== Given records ==

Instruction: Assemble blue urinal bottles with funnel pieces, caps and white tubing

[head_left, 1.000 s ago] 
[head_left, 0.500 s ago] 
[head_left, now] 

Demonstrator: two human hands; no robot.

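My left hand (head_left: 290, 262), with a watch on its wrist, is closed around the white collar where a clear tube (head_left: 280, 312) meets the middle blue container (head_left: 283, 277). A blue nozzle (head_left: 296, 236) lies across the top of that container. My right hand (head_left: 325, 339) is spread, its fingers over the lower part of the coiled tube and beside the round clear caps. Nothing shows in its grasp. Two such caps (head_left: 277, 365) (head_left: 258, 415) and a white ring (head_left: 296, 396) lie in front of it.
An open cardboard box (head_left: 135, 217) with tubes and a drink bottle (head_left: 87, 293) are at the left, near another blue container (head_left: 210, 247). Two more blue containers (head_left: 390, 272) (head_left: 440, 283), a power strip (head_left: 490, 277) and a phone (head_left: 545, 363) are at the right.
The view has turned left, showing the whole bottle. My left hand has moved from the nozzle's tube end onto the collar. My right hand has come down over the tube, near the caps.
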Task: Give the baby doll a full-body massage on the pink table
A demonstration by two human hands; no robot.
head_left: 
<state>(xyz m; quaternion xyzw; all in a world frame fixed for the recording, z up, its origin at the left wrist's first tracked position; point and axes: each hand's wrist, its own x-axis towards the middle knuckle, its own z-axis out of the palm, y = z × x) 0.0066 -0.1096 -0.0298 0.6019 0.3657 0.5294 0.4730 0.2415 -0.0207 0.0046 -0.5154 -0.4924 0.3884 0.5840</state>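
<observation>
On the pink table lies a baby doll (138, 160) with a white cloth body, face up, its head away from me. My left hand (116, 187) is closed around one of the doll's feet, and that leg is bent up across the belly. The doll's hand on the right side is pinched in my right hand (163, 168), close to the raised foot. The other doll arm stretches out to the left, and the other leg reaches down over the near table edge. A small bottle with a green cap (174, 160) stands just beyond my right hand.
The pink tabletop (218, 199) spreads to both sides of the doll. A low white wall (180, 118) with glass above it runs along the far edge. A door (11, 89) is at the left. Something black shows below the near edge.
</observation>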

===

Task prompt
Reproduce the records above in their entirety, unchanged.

Response below
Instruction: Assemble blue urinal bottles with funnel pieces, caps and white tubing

[head_left, 1.000 s ago] 
[head_left, 0.500 s ago] 
[head_left, now] 

Demonstrator: two human hands; no robot.

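My left hand (head_left: 290, 262), with a watch on its wrist, is closed around the white collar where a clear tube (head_left: 280, 312) meets the middle blue container (head_left: 283, 277). A blue nozzle (head_left: 296, 236) lies across the top of that container. My right hand (head_left: 325, 339) is spread, its fingers over the lower part of the coiled tube and beside the round clear caps. Nothing shows in its grasp. Two such caps (head_left: 277, 365) (head_left: 258, 415) and a white ring (head_left: 296, 396) lie in front of it.
An open cardboard box (head_left: 135, 217) with tubes and a drink bottle (head_left: 87, 293) are at the left, near another blue container (head_left: 210, 247). Two more blue containers (head_left: 390, 272) (head_left: 440, 283), a power strip (head_left: 490, 277) and a phone (head_left: 545, 363) are at the right.
The view has turned left, showing the whole bottle. My left hand has moved from the nozzle's tube end onto the collar. My right hand has come down over the tube, near the caps.
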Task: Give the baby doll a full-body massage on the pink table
A demonstration by two human hands; no robot.
head_left: 
<state>(xyz m; quaternion xyzw; all in a world frame fixed for the recording, z up, its origin at the left wrist's first tracked position; point and axes: each hand's wrist, its own x-axis towards the middle knuckle, its own z-axis out of the palm, y = z × x) 0.0066 -0.1096 -0.0298 0.6019 0.3657 0.5294 0.4730 0.2415 -0.0207 0.0046 -0.5154 -0.4924 0.3884 0.5840</state>
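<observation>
On the pink table lies a baby doll (138, 160) with a white cloth body, face up, its head away from me. My left hand (116, 187) is closed around one of the doll's feet, and that leg is bent up across the belly. The doll's hand on the right side is pinched in my right hand (163, 168), close to the raised foot. The other doll arm stretches out to the left, and the other leg reaches down over the near table edge. A small bottle with a green cap (174, 160) stands just beyond my right hand.
The pink tabletop (218, 199) spreads to both sides of the doll. A low white wall (180, 118) with glass above it runs along the far edge. A door (11, 89) is at the left. Something black shows below the near edge.
</observation>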

No other output is expected for this exercise.